Local-first MCP toolkit for fast code search, dependency-aware module discovery, visual code atlas pages, and DeepWiki-style repository documentation.
English | 简体中文
Overview • MCP Tools • Code Module Atlas • DeepWiki • Benchmarks • Setup • Skills
codebase-mcp turns a local repository into a persistent MCP code intelligence service. It keeps tree-sitter indexed source data, symbols, references, dependencies, graph metadata, lexical indexes, and vector search data under the target repo's .codedb-mcp directory.
Warm MCP calls are designed to be millisecond-level inside a persistent server process. See Benchmark Snapshot, MCP vs rg, and Warm Tool Validation for measured latency and accuracy checks.
| Area | What It Provides |
|---|---|
| Fast MCP tools | Indexed exact/regex search, hybrid lexical/vector search, outlines, definitions, callers, dependencies, fuzzy file lookup, query pipelines, and 100-call bundles. |
| Module discovery | Dependency-connected file components plus dependency-weighted label propagation, with terms and paths used as explainable labels and evidence. |
| Code Module Atlas | A packaged meet-blog-style 3D viewer with one star per source file, module/file lists, dependency edges, and file focus/details. |
| DeepWiki | Local repository documentation generated from MCP evidence and the active agent's reasoning, with business-module-first pages and cited source files. |
| Local deployment | Explicit .codedb-mcp/codedb-mcp.toml, project-local storage, bundled skills, and no hidden environment-variable behavior. |
The server keeps a tree-sitter indexed, project-local code database under .codedb-mcp and exposes tools for:
- fast exact/regex and hybrid lexical/vector search;
- symbol outlines and definition lookup;
- LSP-like callers anchored to a definition path and line;
- direct and reverse file dependencies, including transitive walks;
- fuzzy file lookup, path globbing, compact query pipelines, and 100-call bundles;
- graph summaries, lazy Louvain communities, module planning, atlas export, and DeepWiki evidence gathering.

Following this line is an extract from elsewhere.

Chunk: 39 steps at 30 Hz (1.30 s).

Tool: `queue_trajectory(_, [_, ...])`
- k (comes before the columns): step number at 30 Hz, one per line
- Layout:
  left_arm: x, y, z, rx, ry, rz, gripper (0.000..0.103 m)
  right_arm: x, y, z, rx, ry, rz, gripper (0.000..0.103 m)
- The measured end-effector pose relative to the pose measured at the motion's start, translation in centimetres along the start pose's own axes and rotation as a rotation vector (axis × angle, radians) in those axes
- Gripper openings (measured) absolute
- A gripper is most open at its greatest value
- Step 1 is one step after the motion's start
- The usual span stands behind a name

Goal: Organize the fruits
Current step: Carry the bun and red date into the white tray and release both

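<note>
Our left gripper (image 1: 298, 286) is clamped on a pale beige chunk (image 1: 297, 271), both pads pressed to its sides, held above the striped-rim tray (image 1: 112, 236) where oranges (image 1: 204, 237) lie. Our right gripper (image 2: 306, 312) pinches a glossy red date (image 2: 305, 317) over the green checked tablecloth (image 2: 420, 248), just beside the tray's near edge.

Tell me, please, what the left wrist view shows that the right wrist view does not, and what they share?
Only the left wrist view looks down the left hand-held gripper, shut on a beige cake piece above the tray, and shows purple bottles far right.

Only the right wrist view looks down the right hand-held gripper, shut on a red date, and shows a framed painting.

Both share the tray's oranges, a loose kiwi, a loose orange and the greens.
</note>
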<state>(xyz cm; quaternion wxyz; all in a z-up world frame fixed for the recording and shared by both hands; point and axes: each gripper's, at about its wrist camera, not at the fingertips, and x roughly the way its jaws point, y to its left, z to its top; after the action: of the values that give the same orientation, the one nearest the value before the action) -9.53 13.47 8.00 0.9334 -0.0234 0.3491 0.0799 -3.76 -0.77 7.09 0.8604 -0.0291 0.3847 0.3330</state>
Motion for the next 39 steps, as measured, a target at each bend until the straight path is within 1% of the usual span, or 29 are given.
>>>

The atlas page is generated by the skills/code-module-atlas skill. It calls the local MCP module-atlas export, converts the result into the bundled meet-blog-style 3D viewer dataset, and shows one star node per source file.
Module boundaries are computed from the dependency-connected file graph first. Inside each connected component, the Rust module planner uses dependency-weighted label propagation; paths and distinctive terms are used for names, evidence, and oversized-component splitting, not as the primary grouping rule. The page then provides a module list, a file list for the selected module, file-to-file dependency edges, and file focus/details.
node skills\code-module-atlas\scripts\build-module-atlas.mjs u3dclient
cd skills\code-module-atlas\assets\viewer
npm run dev -- --port 5174 --strictPortThe skills/deepwiki skill builds local DeepWiki-style documentation from MCP evidence and the active agent's reasoning. It starts from dependency-aware module candidates, then writes business-module-first pages with cited files, entry points, flows, dependencies, and risk notes. It does not require a separate model API.
The intended distribution model is setup-guide first: give an agent setup-for-agent.md, let it create .codedb-mcp, use the default HuggingFace cache when it already exists, fall back to a second-drive cache when it does not, and then ask the human whether this specific agent should register the MCP server. The codedb-mcp skill is for using the tools after setup, not for installing them.
Benchmark target: u3dclient.
Current index status with the Unity C# benchmark config:
- Indexed files: 19,030.
- Chunks: 129,790.
- Symbols: 277,008.
- Graph: 296,941 nodes and 691,419 edges.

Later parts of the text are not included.